NIMT can answer that one for you...


----------



## DonR (Oct 18, 2012)

Sean and Gunrunnerjohn can give you the math.

But the long and short of it is that I power my 3 LED 12 V strip
lights with a 1/4 watt 470 ohm resistor operating on a source of 9 vdc.
That same 470 ohm will light single 2 V dc LEDs also. The actual
resistance, in my experience, makes little difference in LED brightness
until you get resistance near 10 k. 

I'm having difficulty determining the resistance and power rating
of resistors for the 2.2 mil 1.5 volt, .04 amp incandescent bulbs. A 1/4 watt
200 ohm resistor with 9vdc source will make it glow the way I want it. Adding a
2nd 1.5 bulb in parallel reduces the current to just over 2 volts and
no detectable light from either. At that voltage they should
be bright. Why no light? Remove one of the bulbs
the other glows again. There is no short circuit.

I am going to try a half watt and a 1 watt resistor to see which will
do the job.

Don


----------



## gunrunnerjohn (Nov 10, 2010)

Basically, you figure 1K of resistance for one volt of drop drawing 1 milliamp. Extending that, if you want to power an LED at it's full rated 20ma, you need 50 ohms for each volt of desired drop from the supply.

Assume a 12 volt supply, and a white LED that has a 3V operating voltage, you'd need to drop 9 volts. 50 * 9 = 450, so that would be the lowest value of resistor you should use. I rarely operate any LED at the rated current, since they end up being too bright for modeling most of the time. So, if I wanted to operate this LED at 10ma, for instance, you need 100 ohms for each volt of drop, or 900 ohms for the resistor. I also simply round up the the next standard value.
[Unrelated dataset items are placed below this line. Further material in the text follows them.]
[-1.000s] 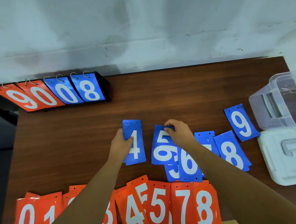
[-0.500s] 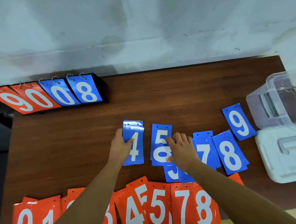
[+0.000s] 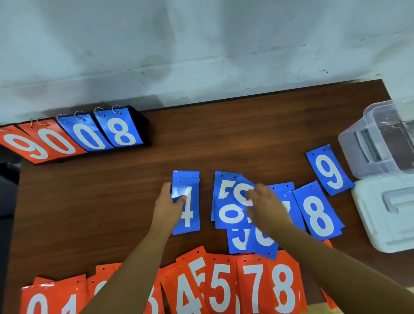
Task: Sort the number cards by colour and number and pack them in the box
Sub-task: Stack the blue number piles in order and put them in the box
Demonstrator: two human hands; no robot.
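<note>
Glossy blue cards point(image 3: 188, 216) in left hand point(image 3: 167, 209) (punched rectangles), wood-grain table point(image 3: 88, 210)

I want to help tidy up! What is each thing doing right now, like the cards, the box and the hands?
Left grip: holds the blue 4 cards.
Right grip: holds a tilted blue card over the blue 5 card.
Blue 9 card: flat, alone.
Orange cards: overlapping row, face up.
Box: open, lid off.
Lid: flat beside the box.
Scoreboard: standing, shows 9008.
</note>
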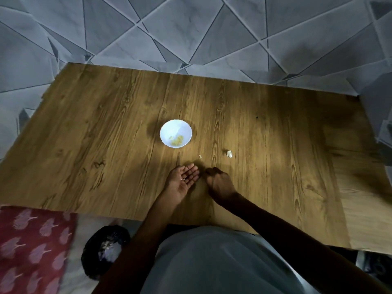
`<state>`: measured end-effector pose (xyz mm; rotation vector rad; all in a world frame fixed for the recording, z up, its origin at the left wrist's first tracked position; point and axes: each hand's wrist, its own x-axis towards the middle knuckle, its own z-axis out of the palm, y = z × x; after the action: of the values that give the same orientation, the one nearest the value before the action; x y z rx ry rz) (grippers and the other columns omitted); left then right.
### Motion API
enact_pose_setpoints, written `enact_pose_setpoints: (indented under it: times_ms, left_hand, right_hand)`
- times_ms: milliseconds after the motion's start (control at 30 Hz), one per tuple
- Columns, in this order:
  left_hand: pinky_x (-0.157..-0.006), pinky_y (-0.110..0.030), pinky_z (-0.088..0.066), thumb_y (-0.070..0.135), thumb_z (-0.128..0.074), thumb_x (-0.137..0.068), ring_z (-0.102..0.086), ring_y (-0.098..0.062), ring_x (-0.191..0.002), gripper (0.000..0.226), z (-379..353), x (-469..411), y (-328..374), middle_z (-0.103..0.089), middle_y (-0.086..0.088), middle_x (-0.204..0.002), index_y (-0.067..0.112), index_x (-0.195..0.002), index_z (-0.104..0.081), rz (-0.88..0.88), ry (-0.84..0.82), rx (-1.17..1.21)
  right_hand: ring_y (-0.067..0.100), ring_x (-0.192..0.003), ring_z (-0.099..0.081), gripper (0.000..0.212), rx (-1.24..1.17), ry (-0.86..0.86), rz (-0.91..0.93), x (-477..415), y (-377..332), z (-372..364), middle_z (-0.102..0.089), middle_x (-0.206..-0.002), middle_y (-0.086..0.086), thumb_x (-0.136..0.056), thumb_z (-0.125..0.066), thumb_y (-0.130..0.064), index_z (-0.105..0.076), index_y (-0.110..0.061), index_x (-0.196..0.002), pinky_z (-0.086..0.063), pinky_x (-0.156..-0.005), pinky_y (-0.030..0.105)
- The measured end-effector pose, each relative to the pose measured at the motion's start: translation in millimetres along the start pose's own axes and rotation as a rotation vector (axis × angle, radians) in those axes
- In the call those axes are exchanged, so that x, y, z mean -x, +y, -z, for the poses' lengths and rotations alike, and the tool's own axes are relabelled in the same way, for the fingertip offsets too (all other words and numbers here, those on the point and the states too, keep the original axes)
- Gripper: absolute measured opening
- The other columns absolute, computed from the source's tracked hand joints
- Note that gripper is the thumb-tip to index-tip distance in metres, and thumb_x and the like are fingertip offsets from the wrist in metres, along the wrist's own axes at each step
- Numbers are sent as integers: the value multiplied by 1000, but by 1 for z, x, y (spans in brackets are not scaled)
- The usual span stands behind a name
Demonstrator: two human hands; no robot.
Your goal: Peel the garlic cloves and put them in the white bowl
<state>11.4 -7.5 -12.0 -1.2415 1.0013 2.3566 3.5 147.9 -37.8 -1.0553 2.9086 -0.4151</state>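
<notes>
The small white bowl with a scalloped rim (171, 128) stands near the middle of the smooth, wood-grain laminate bench (84, 134). A little heap of pale yellow peeled cloves (177, 140) lies in its bottom, toward five o'clock. At about four o'clock from the bowl, and well apart from it, sits an off-white, crumpled-looking lump of garlic (229, 154). It is too small to tell whether this is an unpeeled clove or loose skin. A tiny pale fleck (200, 156) lies on the wood at five o'clock from the bowl, near the fingertips.

The left hand (183, 181) rests palm up at six o'clock from the bowl. Its fingers are straight and relaxed and grasp nothing, and a small white speck lies on the palm. The right hand (220, 184) is just beside it at three o'clock, back upward, with the fingers curled down onto the bench. I cannot tell whether they pinch anything.

I judge a clove to be very light, firm and rounded, under a dry, brittle, papery skin. Once bare it would be slick and a little sticky. It would be best pinched across its broad sides with the fingertips, and the skin started at the blunt root end. On this glossy surface it may skid if pushed. The bowl looks light and could slide if nudged.

Grey marble-look floor tiles (191, 28) in triangles lie beyond the bench at twelve o'clock. A red cloth with a pale leaf print (31, 251) and a dark round container of pale scraps (106, 251) lie at seven o'clock.
</notes>
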Motion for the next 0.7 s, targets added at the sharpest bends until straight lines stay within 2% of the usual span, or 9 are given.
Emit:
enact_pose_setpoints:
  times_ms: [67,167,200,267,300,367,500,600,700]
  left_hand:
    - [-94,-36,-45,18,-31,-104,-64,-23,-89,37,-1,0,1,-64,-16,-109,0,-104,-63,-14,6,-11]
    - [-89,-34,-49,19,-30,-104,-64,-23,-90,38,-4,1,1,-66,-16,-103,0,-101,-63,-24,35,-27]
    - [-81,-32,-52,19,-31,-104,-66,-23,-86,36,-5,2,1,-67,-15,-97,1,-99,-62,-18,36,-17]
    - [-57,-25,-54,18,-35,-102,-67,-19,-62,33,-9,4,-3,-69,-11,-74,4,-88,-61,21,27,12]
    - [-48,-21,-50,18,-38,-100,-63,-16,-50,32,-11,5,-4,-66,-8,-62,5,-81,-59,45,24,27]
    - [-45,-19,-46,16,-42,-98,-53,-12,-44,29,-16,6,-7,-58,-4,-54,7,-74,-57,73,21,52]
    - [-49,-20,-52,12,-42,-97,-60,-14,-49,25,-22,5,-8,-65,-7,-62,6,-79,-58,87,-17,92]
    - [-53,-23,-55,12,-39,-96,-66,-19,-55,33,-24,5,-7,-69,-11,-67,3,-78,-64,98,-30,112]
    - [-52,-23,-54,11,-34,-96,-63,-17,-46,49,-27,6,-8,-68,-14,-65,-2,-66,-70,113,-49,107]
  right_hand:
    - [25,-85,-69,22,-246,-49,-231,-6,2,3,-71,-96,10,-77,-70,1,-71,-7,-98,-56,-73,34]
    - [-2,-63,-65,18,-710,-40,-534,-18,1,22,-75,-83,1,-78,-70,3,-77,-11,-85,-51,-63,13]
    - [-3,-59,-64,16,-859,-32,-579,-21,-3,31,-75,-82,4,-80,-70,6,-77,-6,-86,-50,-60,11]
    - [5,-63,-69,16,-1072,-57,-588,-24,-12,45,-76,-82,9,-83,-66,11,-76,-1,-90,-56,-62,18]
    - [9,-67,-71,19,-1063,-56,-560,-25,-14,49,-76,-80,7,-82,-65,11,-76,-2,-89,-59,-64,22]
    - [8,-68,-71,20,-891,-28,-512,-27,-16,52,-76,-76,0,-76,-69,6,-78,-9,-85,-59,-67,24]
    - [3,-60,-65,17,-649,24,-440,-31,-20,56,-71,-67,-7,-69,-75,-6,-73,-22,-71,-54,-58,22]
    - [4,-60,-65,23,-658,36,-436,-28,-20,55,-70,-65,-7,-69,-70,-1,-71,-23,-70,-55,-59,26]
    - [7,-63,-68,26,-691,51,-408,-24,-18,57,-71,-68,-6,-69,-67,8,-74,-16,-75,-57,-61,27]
For different supply voltages, LED operating voltages, series LED's, etc., simply do the same computation.

For instance, most red/yellow/green LED's operate at 1.5 volts. Many times, I'll wire several LED's in series to minimize component counts. If you wire four red LED's in series, you have a 6V operating voltage, using the same 12 volt supply, the resistor would be at least 300 ohms.


----------



## DonR (Oct 18, 2012)

John

I have a scratch built flood light on a pole.

There are 2 Model Power 1.5 volt 
.04 amp mini incandescent bulbs wired in
parallel. The source is 10 vdc. I want them
to glow less than full brightness for longevity.
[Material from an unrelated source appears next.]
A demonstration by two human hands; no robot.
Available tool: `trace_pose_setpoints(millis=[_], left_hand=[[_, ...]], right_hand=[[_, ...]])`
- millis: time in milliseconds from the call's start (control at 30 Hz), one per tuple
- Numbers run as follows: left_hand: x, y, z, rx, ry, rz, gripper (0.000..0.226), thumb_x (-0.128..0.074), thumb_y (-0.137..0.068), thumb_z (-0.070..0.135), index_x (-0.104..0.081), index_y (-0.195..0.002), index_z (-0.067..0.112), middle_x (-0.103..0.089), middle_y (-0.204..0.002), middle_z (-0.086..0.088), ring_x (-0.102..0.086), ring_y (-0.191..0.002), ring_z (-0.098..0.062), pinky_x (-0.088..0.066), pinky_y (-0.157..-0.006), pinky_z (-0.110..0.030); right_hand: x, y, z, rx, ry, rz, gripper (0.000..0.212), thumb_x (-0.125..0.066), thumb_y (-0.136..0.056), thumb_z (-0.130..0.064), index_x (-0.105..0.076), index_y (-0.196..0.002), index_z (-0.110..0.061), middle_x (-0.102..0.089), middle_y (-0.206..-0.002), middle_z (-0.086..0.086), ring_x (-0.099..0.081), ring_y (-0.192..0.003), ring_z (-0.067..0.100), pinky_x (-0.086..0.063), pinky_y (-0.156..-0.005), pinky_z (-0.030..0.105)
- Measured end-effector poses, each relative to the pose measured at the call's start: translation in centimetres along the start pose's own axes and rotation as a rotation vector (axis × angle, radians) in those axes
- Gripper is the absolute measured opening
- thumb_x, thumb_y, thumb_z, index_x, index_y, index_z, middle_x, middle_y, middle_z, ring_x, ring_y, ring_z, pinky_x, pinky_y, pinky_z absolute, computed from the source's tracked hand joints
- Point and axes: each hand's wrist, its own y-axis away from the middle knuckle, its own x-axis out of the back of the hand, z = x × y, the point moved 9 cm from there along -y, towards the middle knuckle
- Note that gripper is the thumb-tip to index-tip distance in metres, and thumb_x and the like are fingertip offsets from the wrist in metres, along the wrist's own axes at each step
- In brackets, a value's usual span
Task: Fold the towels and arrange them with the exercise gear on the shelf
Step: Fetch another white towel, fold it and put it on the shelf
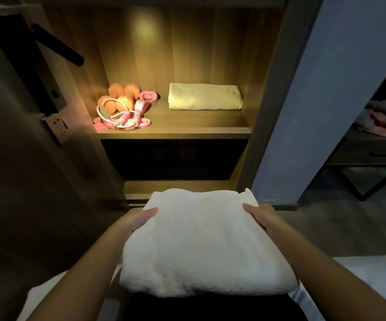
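left hand point(138, 220) and right hand point(260, 217) grip white towel point(206, 246) sides, fingers probably curled underneath (hidden); keep it level, set squarely on shelf point(175, 129) atop yellow towel point(204, 96).

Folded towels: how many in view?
2. The yellowish towel lies on the lit shelf, right of the exercise gear. The white towel is held between left hand and right hand. Crumpled cloth on the far-right table may be more; unclear.

Dim room; warm overhead glow lights the shelf point(173, 129).
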Motion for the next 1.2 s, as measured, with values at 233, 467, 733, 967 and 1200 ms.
trace_pose_setpoints(millis=[233, 467, 733, 967, 1200], left_hand=[[-0.5, -1.9, -1.8, 0.169, 0.015, -0.093, 0.048, -0.060, -0.090, 0.054, -0.060, -0.116, 0.013, -0.063, -0.117, -0.014, -0.059, -0.108, -0.033, -0.042, -0.104, -0.049], [-0.1, -1.5, -4.1, 0.148, -0.123, -0.150, 0.057, -0.073, -0.072, 0.061, -0.069, -0.107, 0.017, -0.071, -0.103, -0.008, -0.065, -0.096, -0.029, -0.049, -0.069, -0.039], [0.4, 1.0, -3.8, -0.041, -0.252, -0.144, 0.048, -0.067, -0.077, 0.063, -0.066, -0.108, 0.026, -0.066, -0.109, 0.000, -0.062, -0.101, -0.021, -0.049, -0.076, -0.035], [0.4, 3.9, 1.2, -0.421, 0.117, 0.027, 0.019, -0.059, -0.095, 0.034, -0.058, -0.113, 0.030, -0.069, -0.104, 0.006, -0.070, -0.092, -0.018, -0.056, -0.066, -0.032], [4.2, 1.4, 6.4, -0.537, 0.289, 0.159, 0.006, -0.057, -0.097, 0.032, -0.061, -0.102, 0.031, -0.073, -0.097, 0.007, -0.072, -0.084, -0.013, -0.052, -0.062, -0.028]], right_hand=[[-1.4, -0.7, 1.4, -0.112, -0.100, -0.099, 0.046, -0.058, -0.096, -0.039, -0.055, -0.130, -0.008, -0.062, -0.125, 0.016, -0.060, -0.110, 0.036, -0.046, -0.101, 0.051], [-0.3, 1.0, 2.6, -0.234, -0.012, -0.252, 0.031, -0.064, -0.092, -0.037, -0.062, -0.105, -0.009, -0.069, -0.096, 0.011, -0.065, -0.086, 0.030, -0.051, -0.070, 0.041], [1.1, 2.9, 2.7, -0.030, 0.152, -0.269, 0.033, -0.065, -0.089, -0.042, -0.062, -0.110, -0.016, -0.069, -0.107, 0.009, -0.067, -0.096, 0.027, -0.057, -0.078, 0.039], [1.3, 6.0, -2.6, 0.371, 0.060, -0.188, 0.041, -0.057, -0.090, -0.048, -0.054, -0.126, -0.028, -0.067, -0.116, -0.004, -0.068, -0.101, 0.019, -0.057, -0.088, 0.046], [2.3, 2.5, -7.6, 0.377, -0.210, -0.136, 0.026, -0.054, -0.096, -0.044, -0.058, -0.119, -0.030, -0.069, -0.117, -0.001, -0.069, -0.100, 0.021, -0.056, -0.082, 0.041]])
What resistor in ohms and watts should I use
to accomplish this? I have been experimenting
using a 9 volt battery and failing to find a resistor
or combination in series to do the job. 

The bulbs work nicely powered by a 1.5 volt AA battery.

As I said in an earlier post, I can use various size resistors
(in ohms) and see little effect on brightness.

Appreciate your knowledge.

Don


----------



## gunrunnerjohn (Nov 10, 2010)

Well, you have .08A, or 80ma of power at 1.5 volts. So, at 10 volts DC, you need to drop 8.5 volts with whatever regulator you use, resistor or electronic. If I calculate the resistor, I get 106 ohms at .68 watts power dissipation.

For full brightness, I'd use a 2 watt resistor, the closest standard size is probably 120 ohms. You can move up from there. For instance, if you used a 220 ohm 1 watt resistor, you'd have roughly 1/2 the rated current, and the power would be .35 watts, so a 1 watt rated resistor would do the trick.

Here's a convenient Ohms Law Calculator that will allow you to do the *what-if* scenarios.

The obvious issue with incandescent lighting and using a resistor is the resistance of the lamp changes as it lights up! So, many of these calculations don't apply as directly, though they should generally work.


----------



## DonR (Oct 18, 2012)

Thank you John

I'll go on your calculations.

Something wrong with the ohmslawcalculator, tho. The 'calculate'
button has been deactivated. The reset works but not
the Calculate. Any idea?

Don


----------



## drabina (Mar 19, 2013)

I use this calculator for LED resistor values:

http://led.linear1.org/1led.wiz

There is a link for multiple LEDs scenarios as well.


----------



## gunrunnerjohn (Nov 10, 2010)

DonR said:


> Something wrong with the ohmslawcalculator, tho. The 'calculate'
> button has been deactivated. The reset works but not
> the Calculate. Any idea?
> 
> Don


Nothing wrong with it, you have to enter two of the values before it's possible to calculate, so the button is not active until there are two valid entries.


----------



## DonR (Oct 18, 2012)

John

Must have been the download. Tried your calculator again and
it worked this time. I had entered the 2 items of data and
calculator would not respond the other time.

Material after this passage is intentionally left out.